Jan's RV Park & Lodge is open from mid-April to mid-October, depending on the weather. Amy notes that the RV park's busiest month is during July, while the lodge's peak is from June through October due to the walleye fishing season. She also explains that most people who visit the property are cross-country travelers, RVers, work crews, hunters, and fishermen. Occasionally, Amy has hosted groups of people staying for weddings or life celebrations.

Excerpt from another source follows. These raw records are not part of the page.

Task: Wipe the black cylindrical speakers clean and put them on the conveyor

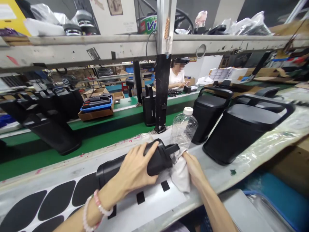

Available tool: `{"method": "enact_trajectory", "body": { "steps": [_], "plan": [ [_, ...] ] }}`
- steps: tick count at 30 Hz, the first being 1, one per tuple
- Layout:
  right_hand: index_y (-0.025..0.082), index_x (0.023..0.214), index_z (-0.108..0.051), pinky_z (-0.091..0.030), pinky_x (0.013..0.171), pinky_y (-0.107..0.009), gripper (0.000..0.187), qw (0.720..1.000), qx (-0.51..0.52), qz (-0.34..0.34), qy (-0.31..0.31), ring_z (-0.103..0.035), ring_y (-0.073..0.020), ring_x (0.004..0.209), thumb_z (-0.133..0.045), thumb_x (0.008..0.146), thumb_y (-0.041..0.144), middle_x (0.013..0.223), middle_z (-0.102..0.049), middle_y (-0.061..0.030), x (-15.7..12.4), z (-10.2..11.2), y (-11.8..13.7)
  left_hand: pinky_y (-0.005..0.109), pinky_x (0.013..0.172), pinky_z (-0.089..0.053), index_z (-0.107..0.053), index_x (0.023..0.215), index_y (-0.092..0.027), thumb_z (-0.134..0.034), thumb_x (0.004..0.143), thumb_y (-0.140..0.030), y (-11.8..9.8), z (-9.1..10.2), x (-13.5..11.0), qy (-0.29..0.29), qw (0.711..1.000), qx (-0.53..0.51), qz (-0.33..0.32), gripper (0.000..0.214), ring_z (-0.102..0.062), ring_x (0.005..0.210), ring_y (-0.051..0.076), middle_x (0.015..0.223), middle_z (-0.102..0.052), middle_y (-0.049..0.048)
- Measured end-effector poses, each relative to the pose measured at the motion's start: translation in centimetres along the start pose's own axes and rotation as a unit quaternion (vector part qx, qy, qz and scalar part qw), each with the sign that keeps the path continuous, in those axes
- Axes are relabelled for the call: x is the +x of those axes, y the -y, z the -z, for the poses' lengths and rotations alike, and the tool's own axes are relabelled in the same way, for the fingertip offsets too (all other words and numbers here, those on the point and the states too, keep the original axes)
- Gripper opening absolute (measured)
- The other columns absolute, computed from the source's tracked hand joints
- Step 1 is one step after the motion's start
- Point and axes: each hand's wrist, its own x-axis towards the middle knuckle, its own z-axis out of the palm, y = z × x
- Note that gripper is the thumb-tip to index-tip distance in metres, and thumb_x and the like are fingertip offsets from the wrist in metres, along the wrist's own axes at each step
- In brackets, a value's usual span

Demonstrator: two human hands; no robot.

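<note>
A black speaker housing (113, 167) with a carry handle lies on its side on the bench, its handle end to the right. Across its upper side my left hand (135, 166) is spread and wrapped, thumb below, gripping it. My right hand (193, 166) is closed on a white cloth (180, 175), which it presses at the handle end; the fingertips are partly hidden in the cloth. Right behind the cloth stands a clear plastic bottle (184, 127) with a white cap. Under the housing is a white sheet (154, 206) with black stickers (56, 199).
Several black housings stand at the right, the nearest a large one (241, 129). Others stand on the green conveyor (101, 129), beside a metal post (161, 90). A shelf beam (116, 48) crosses above. A co-worker (177, 75) sits across the line. A blue stool (277, 196) is lower right.
</note>
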Motion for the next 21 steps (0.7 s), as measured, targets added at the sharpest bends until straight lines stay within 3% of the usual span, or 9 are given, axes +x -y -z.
{"method": "enact_trajectory", "body": {
  "steps": [2, 5, 8, 10, 12, 14, 16, 19, 21],
  "plan": [
    [0.019, 0.070, -0.061, -0.046, 0.062, -0.031, 0.043, 0.999, -0.026, 0.019, 0.003, -0.061, -0.0227, 0.070, -0.049, 0.080, 0.059, 0.070, -0.067, -0.0051, 0.0, 0.6, 0.4, 0.054, 0.105, -0.046, -0.023, 0.152, -0.026, -0.077, 0.064, -0.034, 1.3, 1.3, -0.9, -0.092, 0.995, -0.033, 0.017, 0.103, -0.053, 0.128, 0.040, 0.145, -0.048, 0.0181],
    [0.021, 0.063, -0.061, -0.041, 0.063, -0.031, 0.031, 0.996, -0.072, 0.043, -0.014, -0.059, -0.0239, 0.069, -0.053, 0.078, 0.047, 0.067, -0.065, -0.0056, 0.1, 1.2, 0.4, 0.051, 0.107, -0.046, -0.012, 0.153, -0.028, -0.078, 0.065, -0.034, 2.4, 2.5, -2.5, -0.209, 0.965, -0.108, 0.115, 0.110, -0.051, 0.132, 0.035, 0.147, -0.046, 0.0147],
    [0.023, 0.065, -0.063, -0.035, 0.057, -0.030, 0.022, 0.987, -0.137, 0.080, -0.027, -0.055, -0.0224, 0.058, -0.052, 0.078, 0.037, 0.064, -0.064, -0.0054, 0.5, 1.3, -0.3, 0.056, 0.108, -0.045, -0.005, 0.154, -0.026, -0.078, 0.067, -0.039, 2.6, 2.2, -4.1, -0.247, 0.932, -0.175, 0.201, 0.114, -0.049, 0.134, 0.037, 0.148, -0.043, 0.0168],
    [0.024, 0.069, -0.066, -0.038, 0.055, -0.030, 0.022, 0.976, -0.176, 0.125, -0.029, -0.059, -0.0230, 0.058, -0.050, 0.080, 0.036, 0.070, -0.069, -0.0063, 0.6, 1.3, -0.7, 0.057, 0.109, -0.042, -0.005, 0.154, -0.024, -0.076, 0.068, -0.042, 2.7, 1.6, -4.9, -0.266, 0.918, -0.209, 0.206, 0.112, -0.048, 0.134, 0.036, 0.147, -0.043, 0.0174],
    [0.024, 0.069, -0.067, -0.045, 0.059, -0.031, 0.027, 0.978, -0.166, 0.125, -0.023, -0.065, -0.0255, 0.068, -0.050, 0.080, 0.041, 0.076, -0.073, -0.0071, 0.6, 1.2, -0.5, 0.057, 0.109, -0.042, -0.009, 0.154, -0.023, -0.076, 0.068, -0.044, 2.9, 0.9, -5.4, -0.303, 0.903, -0.231, 0.196, 0.110, -0.050, 0.133, 0.036, 0.144, -0.046, 0.0171],
    [0.023, 0.071, -0.069, -0.051, 0.066, -0.032, 0.030, 0.996, -0.076, 0.051, -0.011, -0.068, -0.0270, 0.079, -0.055, 0.078, 0.048, 0.080, -0.075, -0.0068, 0.2, 0.9, 0.7, 0.055, 0.109, -0.043, -0.016, 0.153, -0.022, -0.079, 0.066, -0.044, 3.2, 0.4, -5.7, -0.348, 0.887, -0.242, 0.181, 0.110, -0.051, 0.132, 0.037, 0.140, -0.051, 0.0169],
    [0.022, 0.078, -0.071, -0.054, 0.072, -0.029, 0.030, 0.997, 0.073, -0.035, -0.018, -0.069, -0.0255, 0.087, -0.064, 0.073, 0.050, 0.087, -0.076, -0.0053, -0.4, 0.3, 2.6, 0.053, 0.108, -0.044, -0.020, 0.153, -0.020, -0.081, 0.063, -0.041, 3.6, 0.0, -6.0, -0.377, 0.879, -0.243, 0.164, 0.111, -0.053, 0.130, 0.037, 0.136, -0.054, 0.0169],
    [0.022, 0.088, -0.071, -0.056, 0.071, -0.022, 0.033, 0.949, 0.295, -0.095, -0.065, -0.069, -0.0214, 0.094, -0.079, 0.062, 0.042, 0.095, -0.076, -0.0026, -1.5, -1.4, 5.9, 0.051, 0.108, -0.045, -0.023, 0.153, -0.019, -0.084, 0.060, -0.038, 3.9, -0.3, -6.4, -0.388, 0.876, -0.243, 0.150, 0.112, -0.054, 0.129, 0.038, 0.135, -0.055, 0.0176],
    [0.022, 0.092, -0.071, -0.057, 0.070, -0.022, 0.037, 0.926, 0.363, -0.088, -0.060, -0.070, -0.0212, 0.093, -0.082, 0.061, 0.039, 0.096, -0.076, -0.0029, -2.5, -2.9, 7.8, 0.052, 0.109, -0.044, -0.026, 0.152, -0.018, -0.084, 0.059, -0.039, 3.7, -0.4, -6.5, -0.400, 0.870, -0.243, 0.158, 0.112, -0.054, 0.129, 0.038, 0.137, -0.055, 0.0183]
  ]
}}
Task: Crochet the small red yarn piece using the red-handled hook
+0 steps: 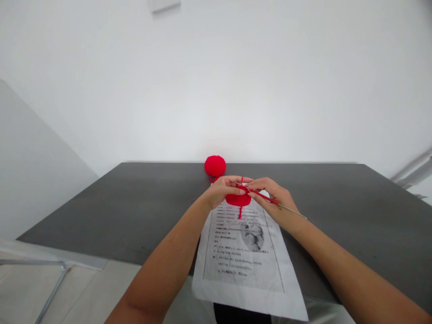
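Between thumb and fingers, my left hand pinches a small round red crochet piece. A short red yarn tail hangs from its lower edge over the paper. My right hand is closed around a crochet hook with a red grip and thin metal ends. The hook's tip lies at the top edge of the piece, by the left fingers; whether it sits inside a stitch is too small to tell. A strand of yarn runs up over my left index finger. Behind my left hand rests a red yarn ball.
A printed paper sheet with text and a round picture lies under my hands and overhangs the near edge of the dark table. A white wall rises behind. Metal legs stand at the lower left.
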Motion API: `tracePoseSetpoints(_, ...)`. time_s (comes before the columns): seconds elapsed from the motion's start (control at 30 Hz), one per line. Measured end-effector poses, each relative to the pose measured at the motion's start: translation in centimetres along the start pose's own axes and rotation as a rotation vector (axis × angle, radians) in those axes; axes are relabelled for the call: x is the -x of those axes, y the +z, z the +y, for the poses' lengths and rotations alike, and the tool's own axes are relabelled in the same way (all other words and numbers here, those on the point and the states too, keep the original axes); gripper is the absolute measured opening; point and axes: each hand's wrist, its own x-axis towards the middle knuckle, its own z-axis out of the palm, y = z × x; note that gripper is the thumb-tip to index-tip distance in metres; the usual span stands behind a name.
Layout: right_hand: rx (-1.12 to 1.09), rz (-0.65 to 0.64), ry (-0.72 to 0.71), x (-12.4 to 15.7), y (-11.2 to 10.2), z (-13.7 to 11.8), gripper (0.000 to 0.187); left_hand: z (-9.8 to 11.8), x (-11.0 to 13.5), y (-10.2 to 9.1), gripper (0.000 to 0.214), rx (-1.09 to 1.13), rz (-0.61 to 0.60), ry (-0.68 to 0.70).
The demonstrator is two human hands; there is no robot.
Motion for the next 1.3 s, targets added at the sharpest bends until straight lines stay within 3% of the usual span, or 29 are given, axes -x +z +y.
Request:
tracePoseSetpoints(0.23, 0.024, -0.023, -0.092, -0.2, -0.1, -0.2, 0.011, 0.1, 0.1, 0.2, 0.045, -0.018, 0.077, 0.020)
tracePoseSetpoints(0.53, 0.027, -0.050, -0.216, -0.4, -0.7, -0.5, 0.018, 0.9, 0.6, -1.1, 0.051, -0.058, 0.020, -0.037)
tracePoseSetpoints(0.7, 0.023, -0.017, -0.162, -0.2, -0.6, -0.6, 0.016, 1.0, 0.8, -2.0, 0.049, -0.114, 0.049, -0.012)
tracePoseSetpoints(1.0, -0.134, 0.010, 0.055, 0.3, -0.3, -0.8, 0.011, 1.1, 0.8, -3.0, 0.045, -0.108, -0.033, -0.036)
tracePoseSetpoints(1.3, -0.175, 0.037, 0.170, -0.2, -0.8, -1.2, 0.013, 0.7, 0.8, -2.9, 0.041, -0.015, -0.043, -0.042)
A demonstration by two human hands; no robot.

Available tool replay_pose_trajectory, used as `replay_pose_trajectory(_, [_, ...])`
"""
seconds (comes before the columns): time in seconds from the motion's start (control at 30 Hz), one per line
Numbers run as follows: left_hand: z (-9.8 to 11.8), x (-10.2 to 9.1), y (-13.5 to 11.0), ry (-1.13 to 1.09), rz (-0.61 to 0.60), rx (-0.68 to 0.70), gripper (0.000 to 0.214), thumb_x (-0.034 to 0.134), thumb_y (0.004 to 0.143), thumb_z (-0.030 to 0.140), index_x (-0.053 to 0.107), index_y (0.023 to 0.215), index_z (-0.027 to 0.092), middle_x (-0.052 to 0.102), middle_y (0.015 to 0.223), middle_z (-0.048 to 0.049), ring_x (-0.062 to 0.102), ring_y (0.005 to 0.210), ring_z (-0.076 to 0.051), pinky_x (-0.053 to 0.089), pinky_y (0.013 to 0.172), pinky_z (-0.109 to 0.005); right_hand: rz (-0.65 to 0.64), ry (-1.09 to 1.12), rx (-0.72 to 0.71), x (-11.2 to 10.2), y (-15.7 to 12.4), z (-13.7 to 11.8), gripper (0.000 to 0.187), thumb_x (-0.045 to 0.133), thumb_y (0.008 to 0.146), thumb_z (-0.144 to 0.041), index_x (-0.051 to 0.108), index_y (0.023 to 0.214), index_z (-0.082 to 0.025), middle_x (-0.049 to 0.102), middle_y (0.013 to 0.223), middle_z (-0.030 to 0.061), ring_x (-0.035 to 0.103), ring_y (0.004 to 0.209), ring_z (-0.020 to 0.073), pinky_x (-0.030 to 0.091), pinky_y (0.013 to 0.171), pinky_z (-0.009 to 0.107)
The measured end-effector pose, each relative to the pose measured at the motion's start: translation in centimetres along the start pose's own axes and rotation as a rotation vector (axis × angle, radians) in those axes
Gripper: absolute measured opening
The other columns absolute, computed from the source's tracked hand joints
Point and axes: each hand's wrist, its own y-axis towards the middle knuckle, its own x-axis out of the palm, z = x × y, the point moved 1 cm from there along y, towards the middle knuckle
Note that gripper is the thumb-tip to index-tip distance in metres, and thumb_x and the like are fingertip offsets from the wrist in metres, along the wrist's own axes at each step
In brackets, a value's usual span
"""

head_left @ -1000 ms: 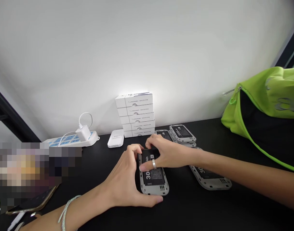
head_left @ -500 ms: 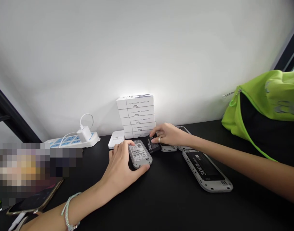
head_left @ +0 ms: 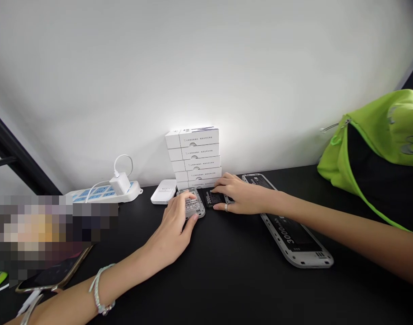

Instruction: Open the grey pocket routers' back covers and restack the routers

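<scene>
My left hand [head_left: 176,221] grips a small grey device [head_left: 200,208] by its sides, thumb at the near edge. Its back cover is off and a printed white label shows in the bay. Just right of it lies a black battery [head_left: 210,199] marked 3000mAh, with the fingers of my right hand [head_left: 238,195] closed on its right end. My right hand and forearm partly hide more grey devices behind them. One device with its battery fitted [head_left: 294,239] lies below my right forearm, and another [head_left: 259,179] lies behind it.
White boxes [head_left: 201,151] stand stacked against the wall. Left of them are flat white devices [head_left: 164,192] and a power strip [head_left: 134,192] with a white charger [head_left: 120,184]. A phone [head_left: 51,273] lies at left, beside a blurred-out area. A green and black bag [head_left: 372,149] sits at right.
My left hand has moved the grey device back towards the boxes. The battery and my right hand have shifted slightly left, and the battery lies closer beside the device.
</scene>
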Motion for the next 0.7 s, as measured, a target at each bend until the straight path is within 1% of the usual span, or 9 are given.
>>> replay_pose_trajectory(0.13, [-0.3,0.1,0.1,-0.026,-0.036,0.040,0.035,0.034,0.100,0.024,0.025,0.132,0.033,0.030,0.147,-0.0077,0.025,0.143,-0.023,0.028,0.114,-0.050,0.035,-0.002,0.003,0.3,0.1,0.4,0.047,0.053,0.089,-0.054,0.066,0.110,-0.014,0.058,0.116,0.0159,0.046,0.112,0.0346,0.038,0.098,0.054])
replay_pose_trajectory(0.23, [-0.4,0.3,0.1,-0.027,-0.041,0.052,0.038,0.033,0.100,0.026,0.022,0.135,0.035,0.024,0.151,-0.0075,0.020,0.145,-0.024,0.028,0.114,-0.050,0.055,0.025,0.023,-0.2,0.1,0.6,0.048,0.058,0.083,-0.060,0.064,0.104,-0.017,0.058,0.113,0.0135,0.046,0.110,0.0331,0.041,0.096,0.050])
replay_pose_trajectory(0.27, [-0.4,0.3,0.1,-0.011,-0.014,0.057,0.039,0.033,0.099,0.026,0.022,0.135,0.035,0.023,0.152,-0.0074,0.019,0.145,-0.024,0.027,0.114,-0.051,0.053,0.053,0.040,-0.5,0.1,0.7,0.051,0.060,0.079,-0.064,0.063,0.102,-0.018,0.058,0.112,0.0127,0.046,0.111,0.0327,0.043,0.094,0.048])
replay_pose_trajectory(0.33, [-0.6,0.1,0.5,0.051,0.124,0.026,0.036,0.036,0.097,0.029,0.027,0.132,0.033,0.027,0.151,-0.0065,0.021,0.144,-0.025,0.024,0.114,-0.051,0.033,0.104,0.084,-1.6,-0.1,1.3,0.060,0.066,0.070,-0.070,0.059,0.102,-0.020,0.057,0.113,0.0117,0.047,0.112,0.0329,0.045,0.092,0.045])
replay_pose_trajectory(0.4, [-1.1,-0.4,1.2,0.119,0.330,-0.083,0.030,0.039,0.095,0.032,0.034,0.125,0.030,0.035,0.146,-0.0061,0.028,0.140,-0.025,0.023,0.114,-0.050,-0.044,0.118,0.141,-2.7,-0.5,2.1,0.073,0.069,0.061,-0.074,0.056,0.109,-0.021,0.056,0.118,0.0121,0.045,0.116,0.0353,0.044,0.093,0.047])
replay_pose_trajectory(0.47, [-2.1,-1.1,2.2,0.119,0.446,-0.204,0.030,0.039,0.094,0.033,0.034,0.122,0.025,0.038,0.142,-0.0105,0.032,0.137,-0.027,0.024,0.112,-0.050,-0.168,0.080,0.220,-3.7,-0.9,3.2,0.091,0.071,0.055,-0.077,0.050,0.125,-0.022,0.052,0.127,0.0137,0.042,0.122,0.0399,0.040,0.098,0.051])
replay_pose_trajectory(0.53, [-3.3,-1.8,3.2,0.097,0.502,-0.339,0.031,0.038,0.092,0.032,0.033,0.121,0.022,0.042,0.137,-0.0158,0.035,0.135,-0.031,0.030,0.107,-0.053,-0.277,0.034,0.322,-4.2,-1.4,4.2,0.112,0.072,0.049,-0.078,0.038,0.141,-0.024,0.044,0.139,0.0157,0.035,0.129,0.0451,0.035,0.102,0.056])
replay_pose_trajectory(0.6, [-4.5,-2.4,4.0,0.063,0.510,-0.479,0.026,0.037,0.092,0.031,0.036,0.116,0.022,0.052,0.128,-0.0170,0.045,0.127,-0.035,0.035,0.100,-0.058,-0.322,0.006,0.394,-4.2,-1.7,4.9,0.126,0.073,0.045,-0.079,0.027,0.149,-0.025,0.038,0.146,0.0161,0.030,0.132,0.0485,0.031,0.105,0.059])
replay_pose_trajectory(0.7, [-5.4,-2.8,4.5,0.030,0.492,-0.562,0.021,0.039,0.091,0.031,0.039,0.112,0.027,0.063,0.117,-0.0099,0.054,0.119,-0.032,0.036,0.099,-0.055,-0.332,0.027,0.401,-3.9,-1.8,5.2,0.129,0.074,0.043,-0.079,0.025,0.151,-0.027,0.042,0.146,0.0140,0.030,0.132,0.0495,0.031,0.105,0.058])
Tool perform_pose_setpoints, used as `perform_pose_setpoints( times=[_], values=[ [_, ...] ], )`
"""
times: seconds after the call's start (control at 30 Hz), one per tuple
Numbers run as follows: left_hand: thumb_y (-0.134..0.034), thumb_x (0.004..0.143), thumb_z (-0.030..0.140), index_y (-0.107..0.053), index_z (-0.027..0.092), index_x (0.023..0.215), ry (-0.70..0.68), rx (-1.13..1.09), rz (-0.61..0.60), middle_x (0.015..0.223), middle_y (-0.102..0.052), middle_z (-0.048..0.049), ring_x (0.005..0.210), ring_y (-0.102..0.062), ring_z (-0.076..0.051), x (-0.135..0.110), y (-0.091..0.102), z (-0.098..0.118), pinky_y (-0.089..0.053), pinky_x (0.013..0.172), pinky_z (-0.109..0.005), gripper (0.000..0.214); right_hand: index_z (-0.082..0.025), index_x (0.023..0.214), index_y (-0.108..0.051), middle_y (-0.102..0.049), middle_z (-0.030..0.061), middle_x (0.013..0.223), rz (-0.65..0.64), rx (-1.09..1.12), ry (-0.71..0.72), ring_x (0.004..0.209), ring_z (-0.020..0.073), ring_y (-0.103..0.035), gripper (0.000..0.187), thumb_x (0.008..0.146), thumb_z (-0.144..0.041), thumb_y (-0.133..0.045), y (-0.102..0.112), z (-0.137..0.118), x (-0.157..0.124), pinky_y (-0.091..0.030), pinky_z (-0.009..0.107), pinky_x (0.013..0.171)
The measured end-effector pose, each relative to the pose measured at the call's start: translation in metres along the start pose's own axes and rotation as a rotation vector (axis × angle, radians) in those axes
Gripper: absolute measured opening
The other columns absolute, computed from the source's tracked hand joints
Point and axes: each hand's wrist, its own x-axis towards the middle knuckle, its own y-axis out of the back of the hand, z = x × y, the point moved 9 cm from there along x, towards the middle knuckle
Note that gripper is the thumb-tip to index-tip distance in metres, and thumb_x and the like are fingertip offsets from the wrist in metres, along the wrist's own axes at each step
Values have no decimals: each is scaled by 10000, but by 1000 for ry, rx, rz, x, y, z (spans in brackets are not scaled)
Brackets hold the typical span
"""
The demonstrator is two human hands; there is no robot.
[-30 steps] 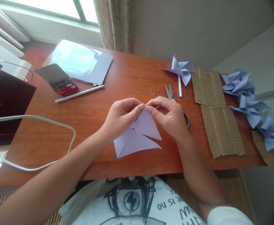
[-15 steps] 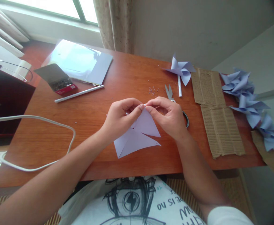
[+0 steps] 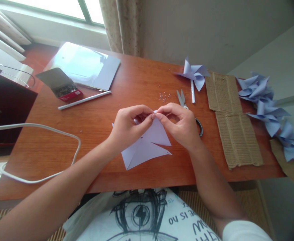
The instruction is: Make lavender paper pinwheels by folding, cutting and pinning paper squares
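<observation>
A pale lilac cut paper square [image 3: 147, 147] lies on the wooden table [image 3: 99, 134] in front of me, with slits toward its middle and small holes near its corners. My left hand [image 3: 129, 127] and my right hand [image 3: 180, 124] meet above its far corner, fingertips pinched together on the paper's tip. Both hands are closed in a pinch. Whatever small thing sits between the fingertips is too small to make out.
Scissors [image 3: 182, 99] lie just beyond my right hand. A finished paper pinwheel [image 3: 193, 75] and corrugated cardboard [image 3: 233, 124] are at the right, with several more pinwheels [image 3: 270, 113] past the edge. A red box of pins [image 3: 66, 92], a white stick [image 3: 84, 100], paper sheets [image 3: 86, 67] and a white cable [image 3: 36, 127] lie left.
The hands stay pinched at the paper's far corner; the left fingers have curled slightly and a little more paper shows at the left of that hand.
</observation>
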Motion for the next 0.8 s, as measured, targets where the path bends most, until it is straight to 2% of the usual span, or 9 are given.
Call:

Before operating as an RV campground or a lodge, Jan's RV Park & Lodge was a homestead and then a pig farm. The outdoor portion was converted into an RV park in 2012, and the lodge functioned as an antique stall mall until around 2017. Amy had spent about 30 years working as a physical therapist when she decided she wanted to buy land. She says she happened upon the site when her husband found it online and presented it to her as an option.
During her ownership, Amy has not made any significant changes to Jan's RV Park & Lodge, but she would like to add a gazebo or a pavilion someday for her guests to cook their fish. She says some glamping cabins may possibly be installed as well. Amy would also like to include more activities, such as chili cook-offs. She is relatively new at her current occupation, so she explains that she is currently "learning the business" before she branches out and tries other things.